Разумеется, Анна была христианкой, но ведь христианство не впиталось еще в плоть и кровь каждого: не прошло и ста лет после его принятия. Язычество было необычайно сильно в быту и повседневной жизни. Ходили в церковь, но продолжали верить в русалок-берегинь, колдовство и чародейство, леших, домовых. Языческая стихия жизни еще была разлита повсюду.

В 1054 году, в год смерти Ярослава Мудрого, в Киеве совершилось разделение церквей на католическую, подчиненную Римскому Папе, и православную, признающую только власть константинопольского патриарха. Но Анна уже была во Франции, и, разумеется, она не могла выбирать: ей нужно было признать власть Римского Папы, чтобы жить в мире со своим народом. Да и эти тонкие различия казались пока еще отвлеченным, далеким от жизни богословием.

Главным было другое: Анна была молода и красива, ей хотелось любить, но Генриха I любить было невозможно.

Анна скучала по сестрам. Не только по Елизавете, но в особенности по младшей – Анастасии. Анна баловала ее. Ей доставляло удовольствие наряжать ее в свои платья, вешать на грудь ожерелья, примерять ей свои браслеты и перстни. Вспоминала детство: еще жива была старая нянька отца – князя Ярослава, дочь языческого жреца-волхва. Она была искусна в волхвовании и «чарах», как все шепотом передавали друг другу. Поговаривали, что она и яды могла изготовить из трав. Заговаривала зубную боль, лечила раны, принимала роды. Даже Олав Толстый, которого потом объявили Святым, несчастный норвежский король, всю жизнь любивший Ингигерд, всегда внимательно приглядывался к тому, что делала нянька, – он ведь тоже умел лечить людей.

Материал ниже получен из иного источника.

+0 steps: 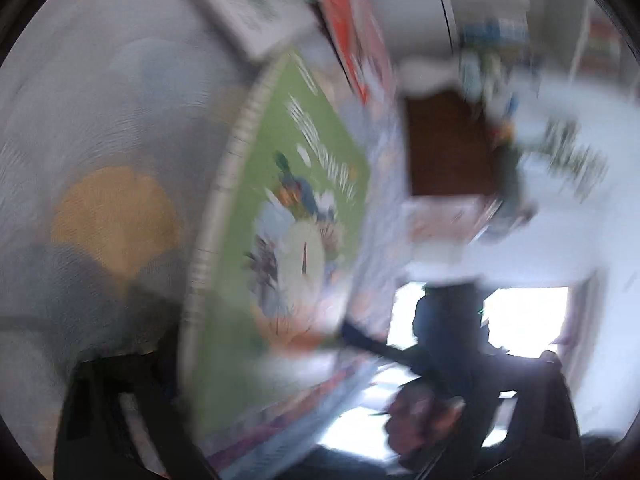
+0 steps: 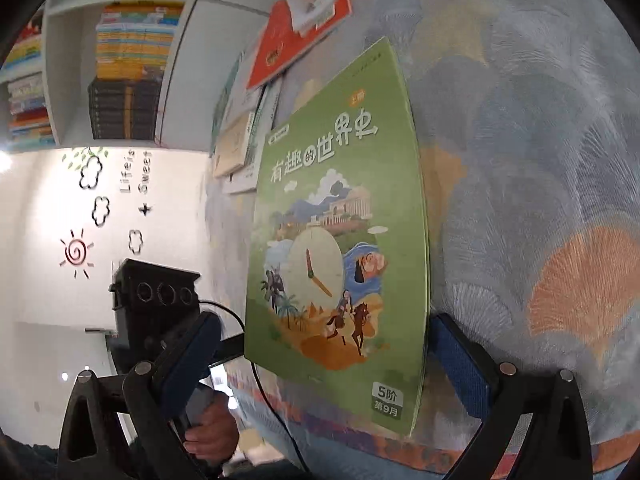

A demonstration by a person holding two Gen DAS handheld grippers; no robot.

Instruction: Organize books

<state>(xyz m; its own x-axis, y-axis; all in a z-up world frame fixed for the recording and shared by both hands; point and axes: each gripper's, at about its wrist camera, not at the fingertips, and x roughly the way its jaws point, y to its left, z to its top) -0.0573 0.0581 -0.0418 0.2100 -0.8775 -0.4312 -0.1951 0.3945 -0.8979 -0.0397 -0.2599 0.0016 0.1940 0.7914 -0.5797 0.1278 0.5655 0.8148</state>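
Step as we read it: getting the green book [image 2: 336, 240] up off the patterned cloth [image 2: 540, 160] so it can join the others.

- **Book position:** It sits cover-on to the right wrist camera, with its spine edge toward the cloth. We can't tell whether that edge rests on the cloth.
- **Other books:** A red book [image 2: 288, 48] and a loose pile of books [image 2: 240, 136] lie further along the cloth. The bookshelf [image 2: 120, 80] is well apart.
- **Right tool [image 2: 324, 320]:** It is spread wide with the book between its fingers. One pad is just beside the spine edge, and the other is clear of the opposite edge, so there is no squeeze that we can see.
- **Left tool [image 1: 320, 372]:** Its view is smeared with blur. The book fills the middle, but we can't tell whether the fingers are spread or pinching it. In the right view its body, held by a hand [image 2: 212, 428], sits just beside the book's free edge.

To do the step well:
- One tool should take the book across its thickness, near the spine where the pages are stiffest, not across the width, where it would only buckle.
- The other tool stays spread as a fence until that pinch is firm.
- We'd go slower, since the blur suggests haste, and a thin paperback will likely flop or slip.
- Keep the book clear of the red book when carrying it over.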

Нянька любила Анну за страстность, горячность крови, за то, что ни к чему в жизни та не была равнодушна и не боялась признаться, что любила и что ненавидела. Не скрывала ни приязни, ни неудовольствия. Нянька не любила брата Всеволода – любимца отца: он слишком много, по ее понятиям, проводил времени в церкви, чтобы угодить отцу и митрополиту.

Анастасия тоже стала королевой – в Венгрии, а она так же далека, как и Русь. Муж Анастасии король Эндре I начал править в 1047 году, и ему ко дню коронации император Византии Константин IX Мономах прислал корону сказочной красоты.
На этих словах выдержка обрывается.